Rob Ford would declare things as done long before votes had even been called,
he would bully people into voting his way, and then he'd declare victory.
Anyone who opposed him would be ground down, harassed, and if he couldn't fire
them he'd persecute them until they got out of his way or they were no longer
a threat.

Rob Ford didn't care what the rules were. He didn't care about decorum or
tradition. He didn't care if what he said was unworkable, or if he lied, or if
he offended people. He just did whatever came to mind, without question,
without checking if he had the authority to.
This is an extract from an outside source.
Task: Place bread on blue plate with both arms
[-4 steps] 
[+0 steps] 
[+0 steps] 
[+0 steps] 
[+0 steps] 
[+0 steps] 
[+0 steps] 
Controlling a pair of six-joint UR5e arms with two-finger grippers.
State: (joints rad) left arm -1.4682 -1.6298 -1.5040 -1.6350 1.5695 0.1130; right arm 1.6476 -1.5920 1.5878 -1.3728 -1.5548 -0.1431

Rob Ford was born into privilege, inherited an ownership position in a company
worth millions of dollars, and has never had to work a day in his life. He was
famous for showing up to work at 2pm and leaving by 4. He had the audacity to
brag he'd never missed a day of work on a day he was missing work because he
was in drug rehab.

Trump will do _whatever he wants_ and there's not going to be anyone there to
stop him. This is a man who's never been held to account for any of his
actions. He has no concept of morality, nothing to keep him centered.

If anyone opposes him, he'll have them fired, blackballed, or tormented until
they quit either in disgust or humiliation. He'll make George W. Bush look
like a wimp, a man of half-measures, of someone who had too much empathy for
his opponents.

If he's anything like Rob Ford, which Daniel Dale
([https://twitter.com/ddale8](https://twitter.com/ddale8)), who covered Rob
Ford in depth during his tenure will surely attest, we're looking at _multiple
scandals per day_.

It got so bad near the end of Rob Ford's term that he'd give a press
conference in the morning and have to apologize in another press conference in
the afternoon and even then would _almost_ fuck that up so badly he'd have to
give another apology.

This shit is real and it's ugly.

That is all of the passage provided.